Après le diner, il prit congé du général Schuwaloff et de moi; il nous remercia des soins que nous lui avions donnés pendant son voyage, et parla ensuite avec beaucoup de mépris du Gouvernement français. Il se plaignit surtout au général Koller des injustices dont on l'accablait; de ce qu'on ne lui avait laissé qu'un seul service en argent, que six douzaines de chemises, et qu'on lui avait retenu le reste de son linge et de son argenterie, ainsi qu'une quantité de meubles et de choses qu'il avait acquises de son propre argent, et de ce qu'on ne voulait pas reconnaître son droit exclusif sur le « Régent » qu'il avait retiré de Berlin avec ses propres fonds, moyennant 400,000 écus, payés par lui aux Juifs de Berlin pour le Gouvernement français. Il pria le général de porter sa plainte à son Empereur et à l'Empereur de Russie, espérant qu'avec l'aide de ces deux princes, justice lui serait rendue.

Ce même soir nous écrivîmes deux fois au Gouverneur français de l'île d'Elbe pour obtenir de lui qu'il se rendît aux ordres qu'on lui envoyait, et pour qu'il livrât la place sans difficulté à Napoléon.

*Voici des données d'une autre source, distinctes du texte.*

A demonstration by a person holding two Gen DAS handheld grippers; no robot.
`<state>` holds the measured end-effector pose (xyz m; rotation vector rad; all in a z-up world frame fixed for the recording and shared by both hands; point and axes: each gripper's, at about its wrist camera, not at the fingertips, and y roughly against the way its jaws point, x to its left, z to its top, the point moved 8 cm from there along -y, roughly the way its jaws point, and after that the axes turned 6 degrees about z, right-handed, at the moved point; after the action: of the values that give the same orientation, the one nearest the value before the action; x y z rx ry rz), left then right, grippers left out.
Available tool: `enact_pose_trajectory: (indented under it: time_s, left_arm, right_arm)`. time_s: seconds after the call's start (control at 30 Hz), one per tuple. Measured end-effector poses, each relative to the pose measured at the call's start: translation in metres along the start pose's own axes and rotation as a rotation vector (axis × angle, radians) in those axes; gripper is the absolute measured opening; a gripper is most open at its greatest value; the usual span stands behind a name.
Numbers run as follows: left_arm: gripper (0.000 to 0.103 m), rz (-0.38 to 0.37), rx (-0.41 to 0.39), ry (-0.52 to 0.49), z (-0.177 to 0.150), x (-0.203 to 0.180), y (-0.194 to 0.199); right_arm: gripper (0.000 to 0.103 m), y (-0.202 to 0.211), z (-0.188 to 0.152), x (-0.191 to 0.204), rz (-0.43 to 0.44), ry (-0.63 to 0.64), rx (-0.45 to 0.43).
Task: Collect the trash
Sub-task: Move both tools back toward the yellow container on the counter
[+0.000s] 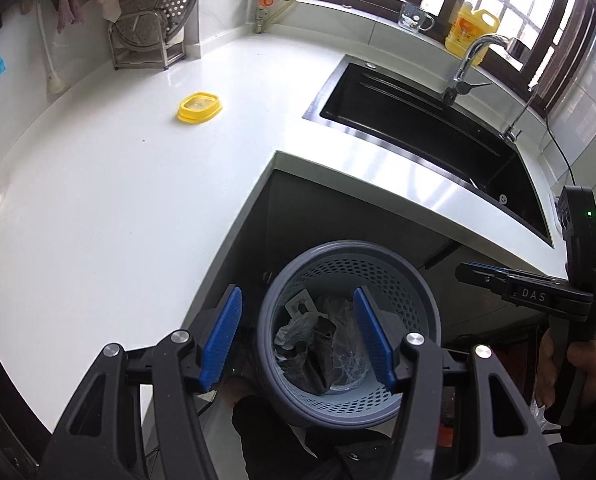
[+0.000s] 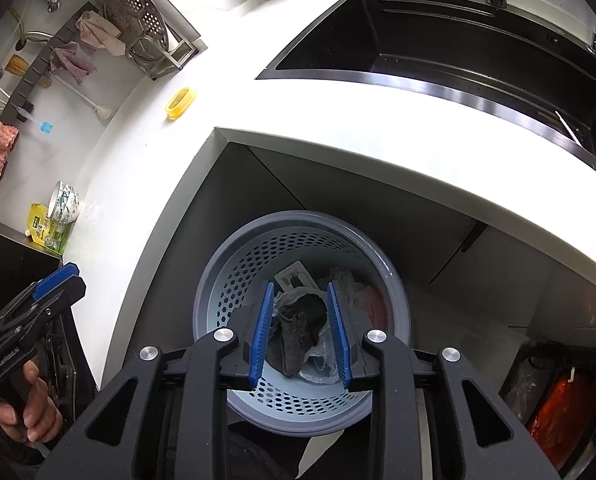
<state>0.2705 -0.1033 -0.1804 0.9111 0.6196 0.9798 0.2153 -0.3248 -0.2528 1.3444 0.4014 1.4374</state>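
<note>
- Down in the corner under the white countertop, left wrist view: the perforated grey trash bin sits on the floor, right below the left gripper.
- That gripper's jaws are spread wide with nothing between them; one blue pad sits left of the bin's rim, the other over its opening.
- Inside the bin: a dark crumpled rag, some clear plastic film, white paper and a small card with a barcode.
- On the counter, a yellow lid lies well apart from the black sink; the right gripper pokes in from the right edge.
- Right wrist view: the right gripper hangs over the same bin, jaws partly parted, not pinching anything.
- The rag shows in the gap between the pads, down in the bin, not touching them as far as I can tell.
- The left gripper is off to the left, near the counter edge, in a hand.
</note>
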Motion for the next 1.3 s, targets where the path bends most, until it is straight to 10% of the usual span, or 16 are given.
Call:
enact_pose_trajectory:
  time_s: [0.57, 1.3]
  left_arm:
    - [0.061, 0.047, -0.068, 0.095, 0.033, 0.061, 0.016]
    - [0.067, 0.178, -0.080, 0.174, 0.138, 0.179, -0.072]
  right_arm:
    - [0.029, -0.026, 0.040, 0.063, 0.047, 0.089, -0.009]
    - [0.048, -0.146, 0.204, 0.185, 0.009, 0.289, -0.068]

Le 28, au matin, l'Empereur aurait voulu partir et faire embarquer ses équipages; mais il se trouva incommodé et partit seulement à neuf heures du soir, après avoir encore demandé à parler au général Schuwaloff et à moi. Comme le général avait déjà pris les devants pour se rendre au port un des premiers, l'Empereur ne prit congé que de moi seul; il me remercia encore une fois des attentions particulières que j'avais eues pour lui; mais ne me dit pas un mot pour le Roi de Prusse. Le général Schuwaloff se rendit à bord de la frégate comme Napoléon y était déjà, et l'Empereur le chargea de présenter ses hommages à l'Empereur Alexandre.

Les hussards autrichiens l'accompagnèrent jusqu'au port de Saint-Raphaël, le même où il avait abordé quatorze ans auparavant à son retour d'Égypte. Il fut reçu avec les honneurs militaires, et vingt-quatre coups de canon furent tirés.

Deux heures après la frégate cingla. Le général Koller, le colonel Campbell, le comte Klamm et l'aide de camp du général Koller accompagnèrent l'Empereur jusqu'à l'île d'Elbe. Sa suite se composait des généraux Bertrand et Drouot, le major polonais Ferzmanofski, deux fourriers du palais, un officier payeur, M. Peyrusse, un médecin, M. Foureau, deux secrétaires, un maîtred'hôtel, un valet de chambre, deux cuisiniers et six domestiques.

Le général Bertrand ne put cacher combien le sacrifice lui coûtait et ne dissimula pas qu'il ne le faisait que pour remplir son devoir envers l'Empereur.

Le général Drouot, au contraire, montra constamment le même courage et la même gaîté. On m'a assuré que l'Empereur avait voulu lui donner 100,000 francs et qu'il les avait refusés en lui disant que s'il acceptait de l'argent

de lui on n'attribuerait alors son sincère dévouement qu'à un vil intérêt. Le reste de son monde ne paraissait le suivre que pour conserver son traitement.

Le général Schuwaloff et moi nous partîmes la même nuit de Fréjus, et je revins directement à Paris par Toulon et Marseille.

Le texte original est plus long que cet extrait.